Bref, cet automne à Beyrouth ne me laissera pas un souvenir impérissable, voire pas de souvenir du tout, ce qui est encore pire. Je constate une fois de plus que le passage de dessins de blog au format papier est rarement une bonne idée et que le résultat est encore plus rarement convaincant. Dommage.

Un automne à Beyrouth de Lisa Mandel. Delcourt, 2018. 112 pages.

mardi 2 octobre 2018

Ce soir je le fais / Ce soir je le quitte - Cathy Ytak


C’est une soirée entre ados comme tant d’autres. L’alcool, la musique, les hormones en surchauffe.
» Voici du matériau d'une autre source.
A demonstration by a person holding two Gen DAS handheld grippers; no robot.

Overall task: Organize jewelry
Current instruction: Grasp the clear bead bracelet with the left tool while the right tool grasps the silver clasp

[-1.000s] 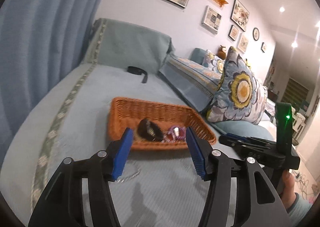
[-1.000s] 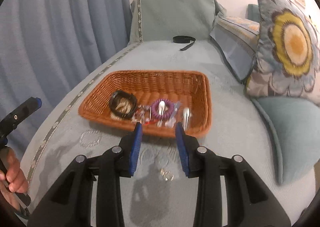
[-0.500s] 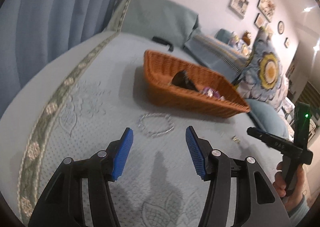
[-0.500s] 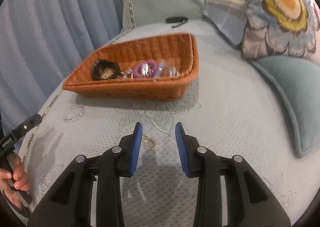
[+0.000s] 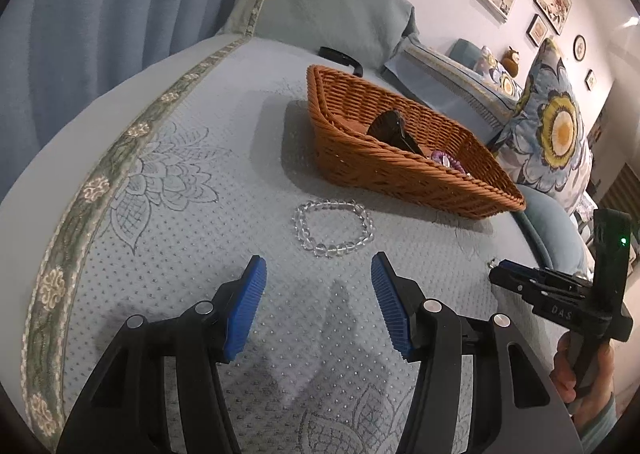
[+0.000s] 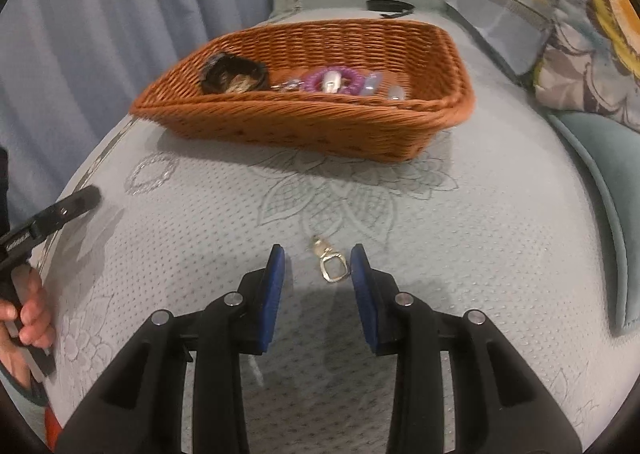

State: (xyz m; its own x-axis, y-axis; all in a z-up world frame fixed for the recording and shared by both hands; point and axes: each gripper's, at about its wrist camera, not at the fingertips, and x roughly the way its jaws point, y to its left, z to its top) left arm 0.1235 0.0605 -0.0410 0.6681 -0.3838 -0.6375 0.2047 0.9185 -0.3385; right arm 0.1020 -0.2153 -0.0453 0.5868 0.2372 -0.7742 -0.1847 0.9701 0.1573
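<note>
A clear bead bracelet [image 5: 334, 228] lies on the blue bedspread, just ahead of my open, empty left gripper [image 5: 318, 264]. It shows faintly in the right wrist view [image 6: 150, 176]. A small gold earring [image 6: 330, 264] lies between the fingertips of my open, empty right gripper [image 6: 318, 256], low over the cover. The orange wicker basket [image 5: 400, 170] [image 6: 312, 122] stands behind both; it holds a black scrunchie [image 6: 232, 74], a purple coil hair tie [image 6: 334, 80] and several small clips.
A floral cushion [image 5: 556, 134] and a teal pillow [image 6: 608, 158] lie right of the basket. A black strap [image 6: 390, 7] lies behind it. Blue curtains [image 5: 100, 6] hang on the left, at the bed's edge.
Both grippers dropped low over the bedspread. The left closed in on the bead bracelet; the right moved forward until the gold earring lies between its fingertips.
</note>
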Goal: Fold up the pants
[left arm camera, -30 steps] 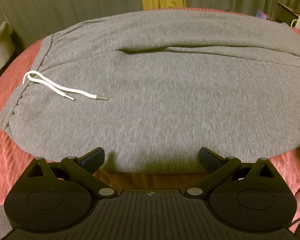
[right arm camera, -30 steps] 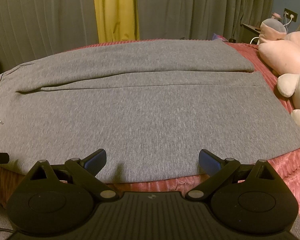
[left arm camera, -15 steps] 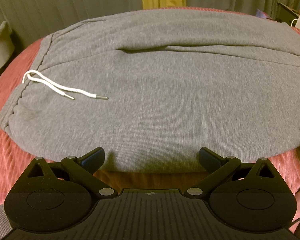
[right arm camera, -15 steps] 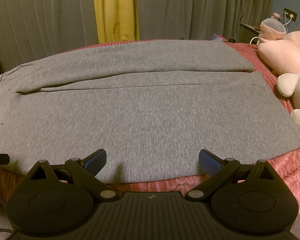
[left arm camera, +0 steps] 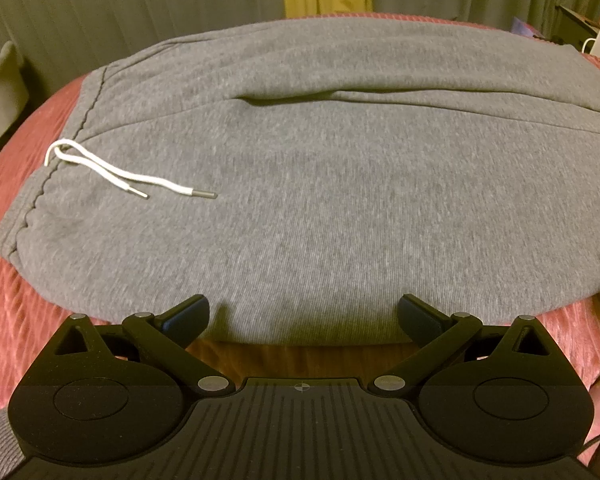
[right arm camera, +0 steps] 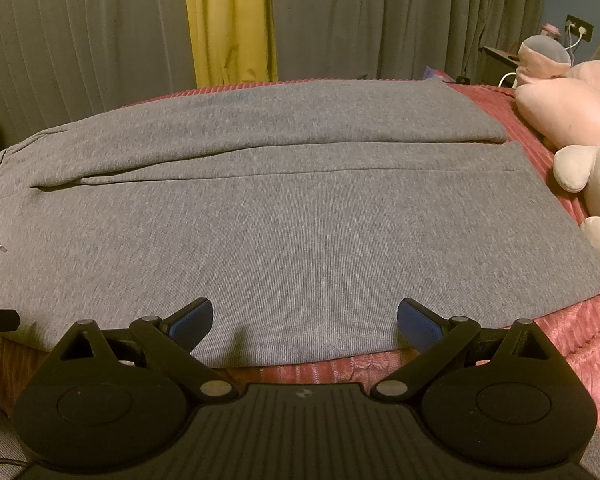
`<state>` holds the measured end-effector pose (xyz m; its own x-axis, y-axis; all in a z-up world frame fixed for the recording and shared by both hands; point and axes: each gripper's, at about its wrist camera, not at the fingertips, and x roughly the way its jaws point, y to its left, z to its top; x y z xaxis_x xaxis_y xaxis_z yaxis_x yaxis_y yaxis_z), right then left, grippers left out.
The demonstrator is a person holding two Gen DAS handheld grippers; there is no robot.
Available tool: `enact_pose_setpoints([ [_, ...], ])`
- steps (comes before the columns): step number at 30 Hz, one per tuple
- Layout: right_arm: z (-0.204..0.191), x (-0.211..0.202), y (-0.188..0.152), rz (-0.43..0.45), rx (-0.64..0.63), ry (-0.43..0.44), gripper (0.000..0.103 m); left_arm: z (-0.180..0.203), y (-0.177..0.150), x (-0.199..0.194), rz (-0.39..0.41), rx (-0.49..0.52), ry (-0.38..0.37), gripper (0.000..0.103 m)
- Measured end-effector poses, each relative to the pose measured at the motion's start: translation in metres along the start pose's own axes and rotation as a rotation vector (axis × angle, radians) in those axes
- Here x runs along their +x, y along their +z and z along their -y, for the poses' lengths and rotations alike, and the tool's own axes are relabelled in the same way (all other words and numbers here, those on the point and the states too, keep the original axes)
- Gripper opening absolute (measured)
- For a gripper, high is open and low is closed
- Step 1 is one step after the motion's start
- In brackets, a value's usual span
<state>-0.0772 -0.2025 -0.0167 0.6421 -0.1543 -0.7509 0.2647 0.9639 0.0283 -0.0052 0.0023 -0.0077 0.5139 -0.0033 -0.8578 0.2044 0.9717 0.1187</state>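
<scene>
A: One pair of grey pants, lying flat across the bed, which has a red ribbed cover. Waistband to the left, legs running off to the right.

B: Noted. Drawstring?

A: White drawstring, both ends resting on the fabric just inside the waistband, metal tips pointing right.

B: Left tongs?

A: Left tongs spread wide, holding nothing. They hang at the near edge of the pants, hip end. Whether the tips touch the cloth, cannot tell.

B: And the right side?

A: Right tongs likewise spread wide, holding nothing, at the near edge further down the leg. Blue pads show on the inner faces.

B: How do the legs lie?

A: From the right wrist view the two legs lie side by side, far leg overlapping the near one along a long crease. Both cuffs end near the right side of the bed.

B: Surroundings?

A: Two or more plush toys, pink and cream, just beside the cuffs. Grey curtains behind, with a yellow curtain between them.
</scene>
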Motion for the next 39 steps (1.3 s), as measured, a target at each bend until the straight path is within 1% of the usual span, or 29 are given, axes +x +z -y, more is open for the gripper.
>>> enact_pose_setpoints([
  [35,0.003,0.0009,-0.0003,-0.009,0.013,0.009,0.099,0.0006,0.0008,0.0002,-0.011,-0.001,0.0,0.103],
  [39,0.0049,0.0007,0.0003,-0.012,0.019,0.026,0.099,-0.0009,0.0027,-0.0005,-0.02,-0.008,-0.011,0.103],
])
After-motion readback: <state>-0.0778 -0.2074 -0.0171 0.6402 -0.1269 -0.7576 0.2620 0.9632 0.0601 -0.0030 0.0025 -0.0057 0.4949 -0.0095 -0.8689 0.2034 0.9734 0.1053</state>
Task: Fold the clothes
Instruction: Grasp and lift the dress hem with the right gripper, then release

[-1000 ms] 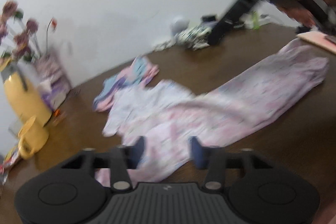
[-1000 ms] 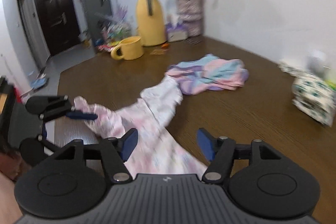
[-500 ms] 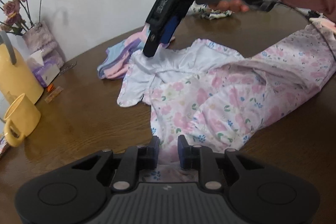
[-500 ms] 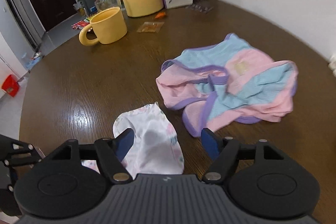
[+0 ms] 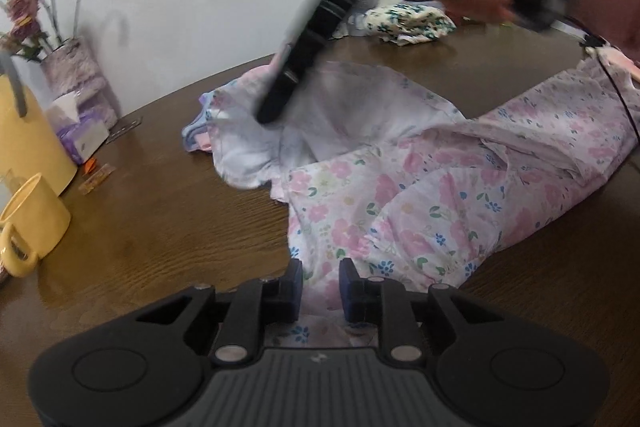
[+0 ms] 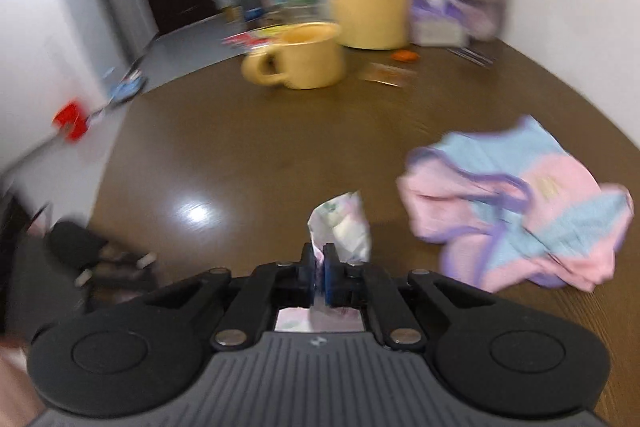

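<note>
Left gripper [image 5: 320,281] clamps floral garment [image 5: 420,211] hem at 6 o'clock; right gripper [image 6: 319,267] has just closed, pinching its white end at 12; garment sprawls on table [image 5: 160,235].

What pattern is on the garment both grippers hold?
Pink floral print with blue and green on white garment; clearest in left wrist view.
</note>
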Tool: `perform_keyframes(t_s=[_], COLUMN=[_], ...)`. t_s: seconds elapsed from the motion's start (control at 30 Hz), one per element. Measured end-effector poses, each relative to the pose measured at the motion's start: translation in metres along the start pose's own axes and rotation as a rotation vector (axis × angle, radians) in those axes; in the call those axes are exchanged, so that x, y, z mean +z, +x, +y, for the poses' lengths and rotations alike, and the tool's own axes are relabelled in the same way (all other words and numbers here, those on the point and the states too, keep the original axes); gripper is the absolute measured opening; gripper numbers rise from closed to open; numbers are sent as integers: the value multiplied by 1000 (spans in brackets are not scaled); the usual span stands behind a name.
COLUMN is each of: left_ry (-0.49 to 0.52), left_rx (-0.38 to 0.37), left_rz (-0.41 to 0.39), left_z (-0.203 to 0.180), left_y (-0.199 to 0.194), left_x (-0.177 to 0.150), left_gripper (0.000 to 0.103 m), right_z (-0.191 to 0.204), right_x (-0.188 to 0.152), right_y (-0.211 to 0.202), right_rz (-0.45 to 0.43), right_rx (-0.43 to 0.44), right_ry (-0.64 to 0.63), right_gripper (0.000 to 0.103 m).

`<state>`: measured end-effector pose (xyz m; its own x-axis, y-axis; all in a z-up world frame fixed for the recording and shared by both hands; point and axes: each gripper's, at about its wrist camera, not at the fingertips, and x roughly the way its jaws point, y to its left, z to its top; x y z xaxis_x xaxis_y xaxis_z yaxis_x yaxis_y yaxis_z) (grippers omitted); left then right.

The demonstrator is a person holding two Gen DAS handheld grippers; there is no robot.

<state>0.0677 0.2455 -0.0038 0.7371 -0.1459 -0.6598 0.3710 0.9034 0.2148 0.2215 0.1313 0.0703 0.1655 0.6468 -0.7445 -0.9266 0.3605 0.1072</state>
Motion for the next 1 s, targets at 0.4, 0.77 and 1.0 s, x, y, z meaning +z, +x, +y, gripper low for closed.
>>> perform_keyframes(t_s=[0.4,0.77,1.0], left_ry=[-218,-152,-123], left_rx=[134,35,42], left_rz=[-147,0,60], left_z=[33,37,30], left_y=[-63,19,37], left_x=[7,49,34], left_gripper=[27,11,11], right_z=[59,60,1], right_x=[-44,-57,-86], right_y=[40,-28,-82], right_rz=[32,-59,-124], right_rx=[-72,-6,-156], right_ry=[-92,14,227], right_gripper=[10,41,41])
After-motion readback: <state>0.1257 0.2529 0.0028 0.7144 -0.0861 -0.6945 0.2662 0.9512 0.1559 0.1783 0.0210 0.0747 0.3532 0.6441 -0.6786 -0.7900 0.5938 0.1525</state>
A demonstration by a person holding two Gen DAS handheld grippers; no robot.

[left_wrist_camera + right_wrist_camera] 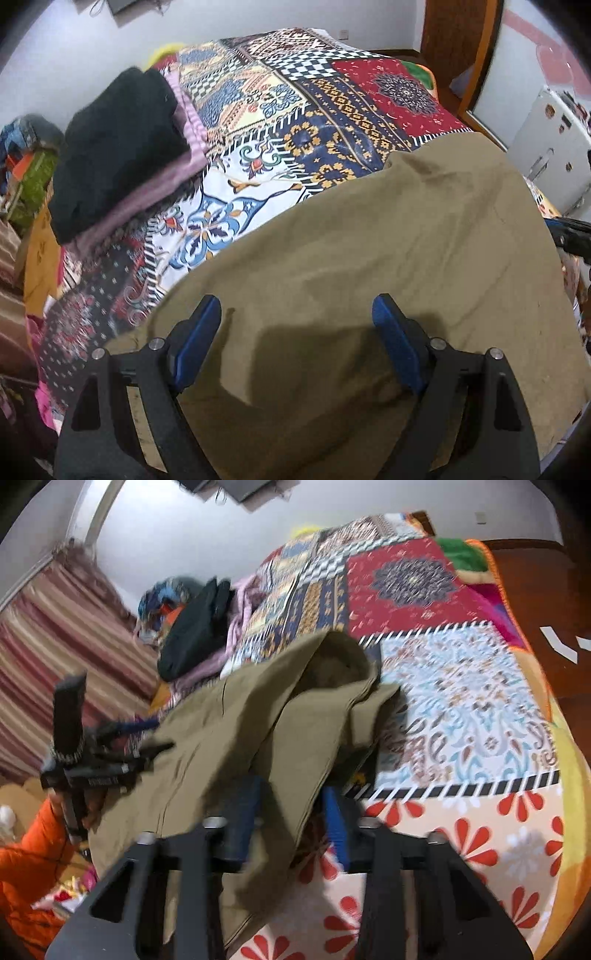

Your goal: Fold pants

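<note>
1. On the bed, spread over the patchwork bedspread (280,110), we see the olive pants (388,258) lying in a broad sheet at the near side.
2. Our left tongs (297,321) hang over the pants with the blue pads spread wide, one at 8 o'clock and one at 4 o'clock of the left view; nothing sits between them but the cloth below, and we cannot tell whether the tips touch it.
3. Our right tongs (291,812) are pressed together on a fold of the pants (258,731); the cloth runs down between the blue pads and drapes over the left finger.
4. From the right view, the pants rise in a bunched ridge toward 12 o'clock, with a hollow fold at the top.
5. At 9 o'clock of that view we see the left tongs (147,746) beside the cloth, held by a hand in an orange sleeve (29,856).
6. A folded black garment (118,147) rests on pink cloth (159,184) at 10 o'clock of the left view, well apart from the pants.
</note>
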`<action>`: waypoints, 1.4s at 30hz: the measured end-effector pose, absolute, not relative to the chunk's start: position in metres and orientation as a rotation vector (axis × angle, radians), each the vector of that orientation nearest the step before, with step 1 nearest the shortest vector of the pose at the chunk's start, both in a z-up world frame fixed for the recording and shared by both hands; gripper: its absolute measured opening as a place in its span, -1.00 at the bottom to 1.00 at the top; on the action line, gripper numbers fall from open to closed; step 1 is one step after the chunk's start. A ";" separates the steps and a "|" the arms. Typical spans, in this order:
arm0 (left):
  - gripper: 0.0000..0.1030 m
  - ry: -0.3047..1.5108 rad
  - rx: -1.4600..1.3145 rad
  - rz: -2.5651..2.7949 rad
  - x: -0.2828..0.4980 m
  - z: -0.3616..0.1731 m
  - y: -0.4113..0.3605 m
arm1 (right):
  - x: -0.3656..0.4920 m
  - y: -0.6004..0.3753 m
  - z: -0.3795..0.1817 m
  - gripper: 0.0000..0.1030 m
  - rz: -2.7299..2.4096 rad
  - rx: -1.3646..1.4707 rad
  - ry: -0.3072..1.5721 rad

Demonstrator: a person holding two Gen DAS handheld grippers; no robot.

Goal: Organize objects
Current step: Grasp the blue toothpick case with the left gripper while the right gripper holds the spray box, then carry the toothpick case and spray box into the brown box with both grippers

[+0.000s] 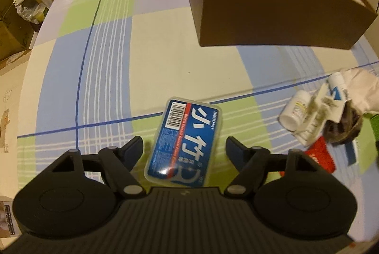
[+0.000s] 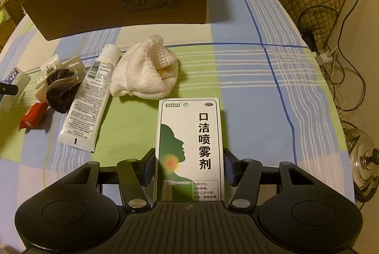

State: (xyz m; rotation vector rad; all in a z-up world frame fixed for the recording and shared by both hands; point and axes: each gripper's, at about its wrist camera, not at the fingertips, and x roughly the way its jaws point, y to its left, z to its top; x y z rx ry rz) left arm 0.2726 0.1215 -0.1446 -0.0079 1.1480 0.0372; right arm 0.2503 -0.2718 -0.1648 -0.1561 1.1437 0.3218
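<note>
Two hand-held grippers, one per hand, both angled down at a checked tabletop [image 2: 236, 78].

Item 1: left hand-held gripper [image 1: 184, 147], released; its jaws stand apart on either side of a blue-labelled plastic case [image 1: 183, 142] lying flat on the cloth, pads not touching it.

Item 2: right hand-held gripper [image 2: 189, 167], clenched on a white-and-green spray carton [image 2: 189, 147], pads pressing its long sides near the lower end.

Item 3: loose lot beyond the carton: white knitted cloth [image 2: 144, 71], white tube [image 2: 92, 93], dark hair scrunchie [image 2: 60, 88], red packet [image 2: 32, 116], white bottle [image 1: 293, 112].

Item 4: open brown cardboard box [image 2: 118, 0] at the far side, judged the likely destination.

Risks: the case sits skewed to the left jaws, so closing could catch a corner and spin or skid it on the smooth cloth. The carton is held low, so a quick swing may pivot it or crush its thin walls. A low carry could clip the box rim.
</note>
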 end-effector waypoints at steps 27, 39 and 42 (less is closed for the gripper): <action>0.04 1.120 -0.034 0.032 0.249 -0.122 0.106 | 0.239 -0.284 -0.143 0.02 0.344 -0.130 1.109; 0.05 1.020 -0.045 -0.014 0.253 -0.072 0.070 | 0.248 -0.283 -0.088 0.02 0.422 -0.111 0.998; 0.05 0.988 -0.041 -0.041 0.262 -0.057 0.061 | 0.259 -0.282 -0.078 0.02 0.475 -0.046 0.997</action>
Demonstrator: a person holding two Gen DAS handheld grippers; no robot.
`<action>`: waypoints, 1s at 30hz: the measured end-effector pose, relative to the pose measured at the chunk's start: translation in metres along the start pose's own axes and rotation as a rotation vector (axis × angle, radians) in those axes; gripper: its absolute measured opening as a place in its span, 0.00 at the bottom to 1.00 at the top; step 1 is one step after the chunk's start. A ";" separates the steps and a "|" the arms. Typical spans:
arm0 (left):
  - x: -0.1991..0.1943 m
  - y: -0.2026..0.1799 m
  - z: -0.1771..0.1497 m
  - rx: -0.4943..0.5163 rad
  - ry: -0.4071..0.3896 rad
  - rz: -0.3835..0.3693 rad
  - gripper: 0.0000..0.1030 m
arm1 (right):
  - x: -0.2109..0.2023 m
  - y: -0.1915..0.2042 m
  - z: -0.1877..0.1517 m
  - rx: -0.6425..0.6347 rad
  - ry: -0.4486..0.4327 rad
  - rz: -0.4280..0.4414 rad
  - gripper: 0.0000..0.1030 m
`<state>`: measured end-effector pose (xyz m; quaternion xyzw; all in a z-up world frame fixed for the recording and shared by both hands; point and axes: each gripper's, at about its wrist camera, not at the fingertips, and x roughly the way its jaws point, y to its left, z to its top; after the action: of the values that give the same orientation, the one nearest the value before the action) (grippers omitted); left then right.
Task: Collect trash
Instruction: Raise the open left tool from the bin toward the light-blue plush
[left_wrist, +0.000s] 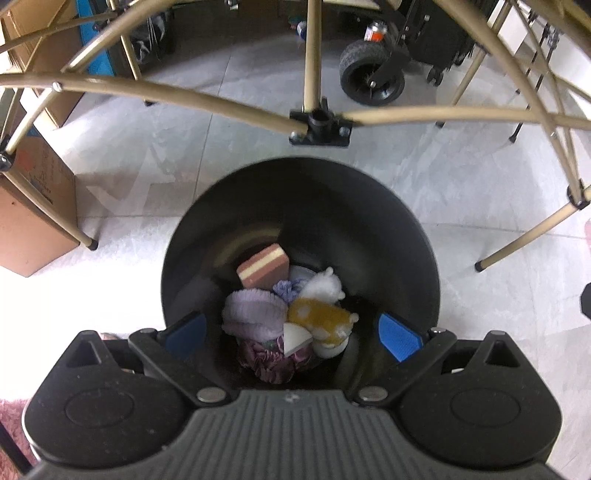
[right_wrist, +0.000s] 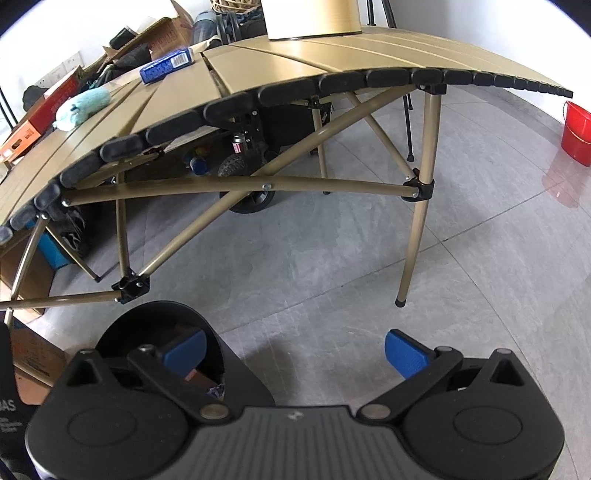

Simon se prépare à y aller avec soin, persuadé qu’il va y connaître sa première fois avec la jolie Méline. Emma, sa meilleure amie et l’hôte du jour, pense elle aussi qu’il va atteindre son but. D’ailleurs elle a changé les draps de la chambre d’amis pour que les tourtereaux se sentent comme chez eux. Pour Emma, la fête a également son importance. Ce soir elle est décidée à quitter Loïc. Entre eux il n’y a que le sexe qui compte. Et sans les sentiments, la jeune fille sait que cette relation ne la mènera nulle part. Il lui faut juste trouver le bon moment. Et espérer que Loïc va bien prendre la chose…

Je suis toujours bluffé par la facilité avec laquelle Cathy Ytak parvient à se mettre dans la peau des ados. Et dans leur tête surtout. Elle dit l’intime avec une justesse et une pudeur qui forcent l’admiration. Sans langue de bois, elle pousse Simon et Emma dans leurs retranchements, soulève des interrogations existentielles typiques de cet âge où l’on tâtonne, où l’on se cherche, où l’on expérimente, entre petites défaites et grandes victoires, l’incertitude chevillée au corps. Ainsi Emma, consciente que Loïc est son premier mec, se demande si c’est le bon : « Qui c’est qui va me dire : arrête-toi là, t’auras pas mieux ? Et si c’était mieux ailleurs ? Qu’est-ce que j’en sais ? Rien. »

Le récit fonctionne en miroir dans une sorte de recto-verso où Simon et Emma prennent tour à tour la parole pour raconter leur soirée. Certains événements sont vécus en commun et même si les points de vue diffèrent, la chute les réunit et boucle magistralement la boucle. Un superbe texte, qui prouve s’il en était encore besoin que les élans du corps ne sont pas forcément ceux du cœur.

Ce soir je le fais / Ce soir je le quitte de Cathy Ytak. Rouergue, 2018. 65 pages. 8,50 euros.